* _What you are asked to do_
For the entries below, the result should be an exact transcription of the lines from the one with "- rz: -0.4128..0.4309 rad" up to and including the one with "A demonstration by", and only those.

* _Data provided_
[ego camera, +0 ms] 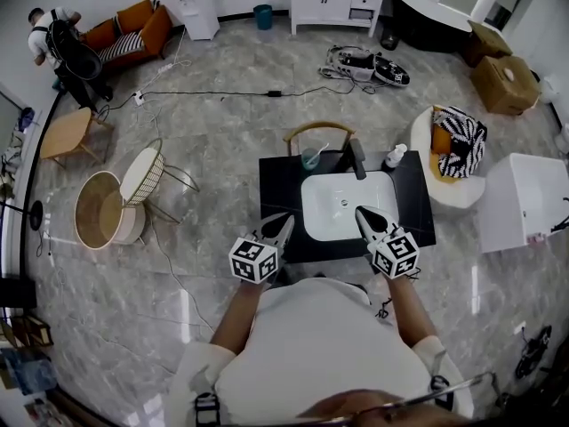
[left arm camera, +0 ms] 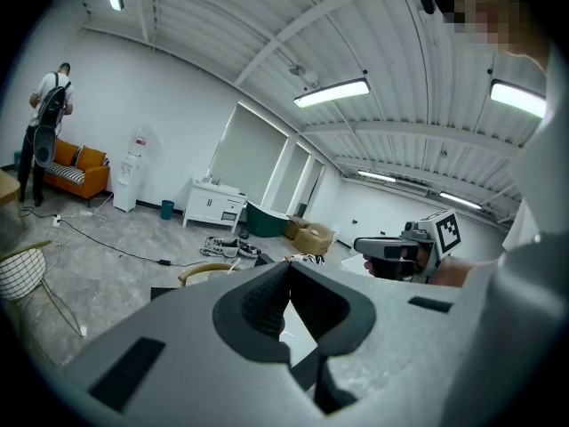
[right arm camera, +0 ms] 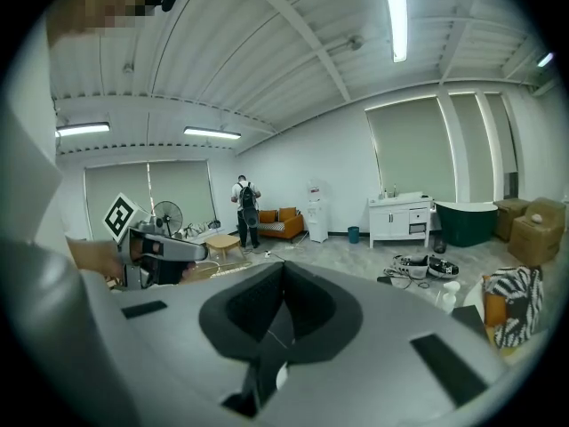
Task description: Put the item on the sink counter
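The left gripper [ego camera: 284,220] and right gripper [ego camera: 361,211] are both clenched, with nothing held. Delivery is judged done (a cup [ego camera: 311,157] and pump bottle [ego camera: 396,156] stand beyond the tips on the sink counter [ego camera: 277,185]); nothing seems left.

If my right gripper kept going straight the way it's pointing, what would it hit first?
Most likely the white sink basin: the right gripper, jaws shut, aims across it, tilted slightly down. If it passes above, the cup behind comes next. Height is unclear.
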`<control>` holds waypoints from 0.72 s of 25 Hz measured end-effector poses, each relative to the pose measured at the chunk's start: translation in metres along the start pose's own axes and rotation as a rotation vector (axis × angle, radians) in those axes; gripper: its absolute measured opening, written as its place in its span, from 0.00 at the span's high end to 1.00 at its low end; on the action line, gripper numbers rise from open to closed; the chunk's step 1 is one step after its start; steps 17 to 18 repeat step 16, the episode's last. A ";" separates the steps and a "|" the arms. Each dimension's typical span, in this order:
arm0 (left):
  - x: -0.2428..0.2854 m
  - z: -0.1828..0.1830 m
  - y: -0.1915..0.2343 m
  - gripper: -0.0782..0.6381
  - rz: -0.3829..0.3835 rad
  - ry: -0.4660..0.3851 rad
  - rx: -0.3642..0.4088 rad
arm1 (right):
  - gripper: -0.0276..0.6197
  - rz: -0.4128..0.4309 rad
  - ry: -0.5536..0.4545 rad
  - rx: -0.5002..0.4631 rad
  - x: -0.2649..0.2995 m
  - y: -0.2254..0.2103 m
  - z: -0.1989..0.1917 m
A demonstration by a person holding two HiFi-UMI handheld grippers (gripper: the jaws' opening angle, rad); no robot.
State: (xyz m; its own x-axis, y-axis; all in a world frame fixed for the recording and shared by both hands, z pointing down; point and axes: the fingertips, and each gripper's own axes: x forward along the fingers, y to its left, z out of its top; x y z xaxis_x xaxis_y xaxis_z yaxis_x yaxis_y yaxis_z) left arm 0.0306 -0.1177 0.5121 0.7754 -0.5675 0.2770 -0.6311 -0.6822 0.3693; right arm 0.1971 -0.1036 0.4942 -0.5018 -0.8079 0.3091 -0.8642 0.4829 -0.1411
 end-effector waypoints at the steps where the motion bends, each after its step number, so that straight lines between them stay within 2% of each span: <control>1: 0.001 -0.001 -0.001 0.89 -0.001 0.002 0.001 | 0.95 -0.001 -0.001 0.001 0.000 -0.001 0.000; 18: 0.004 0.008 0.009 0.89 0.000 0.005 0.012 | 0.95 -0.007 -0.011 0.023 0.013 -0.007 0.005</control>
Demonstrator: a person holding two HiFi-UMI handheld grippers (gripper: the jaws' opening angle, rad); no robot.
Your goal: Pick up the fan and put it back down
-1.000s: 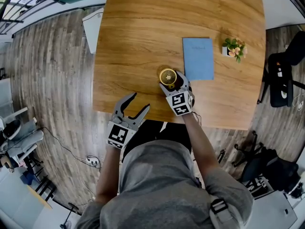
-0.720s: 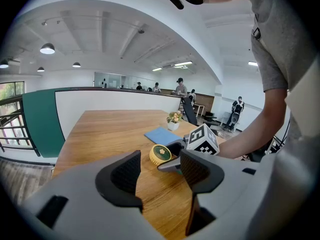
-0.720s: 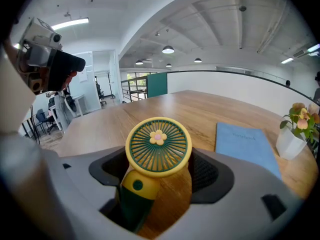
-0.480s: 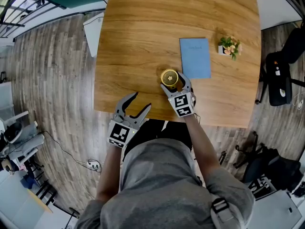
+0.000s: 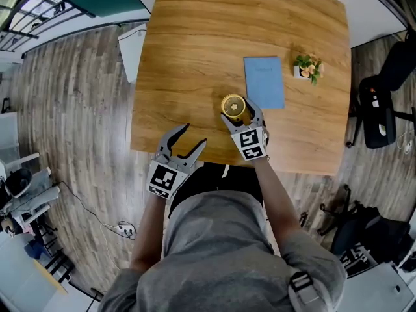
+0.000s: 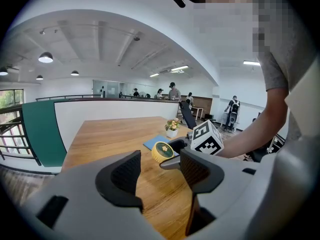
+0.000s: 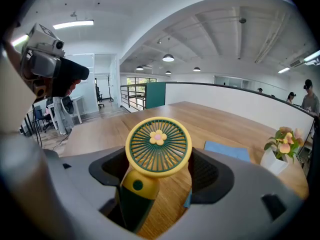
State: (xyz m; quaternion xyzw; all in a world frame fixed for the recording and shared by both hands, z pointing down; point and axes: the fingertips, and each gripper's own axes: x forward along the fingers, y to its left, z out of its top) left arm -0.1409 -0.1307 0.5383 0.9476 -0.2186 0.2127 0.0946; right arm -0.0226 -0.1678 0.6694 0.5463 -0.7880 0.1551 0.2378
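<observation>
Right gripper view alone shows the green button (image 7: 134,185) on the handheld fan (image 7: 158,146), whose handle the right gripper (image 7: 160,179) pinches. The left gripper (image 6: 161,171) gapes, empty.

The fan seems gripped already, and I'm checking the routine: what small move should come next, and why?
Probably lower the fan straight down: the right gripper is closed on its green handle, it stands upright, and bare table lies beneath, beside the blue notebook.

1. Table (image 5: 195,57): warm wood, visible grain, soft sheen.
2. Fan (image 7: 158,146): smooth plastic, slightly glossy.
3. Right gripper (image 7: 159,174): matt grey plastic; pads (image 7: 206,173) black, ribbed.
4. Book (image 5: 264,83): matt blue cover.
5. Floor (image 5: 71,109): grey wood planks.
</observation>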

* _Result of the task_
  - rz: -0.4128..0.4309 rad
  - ry: -0.5536..0.4545 rad
  - rx: -0.5002..0.4631 rad
  - x: -0.2649..0.2995 m
  - y: -0.2254..0.2103 m
  - z: -0.1989..0.1917 m
A demonstration by a person holding two HiFi-UMI handheld grippers (gripper: the jaws' opening angle, rad); no robot.

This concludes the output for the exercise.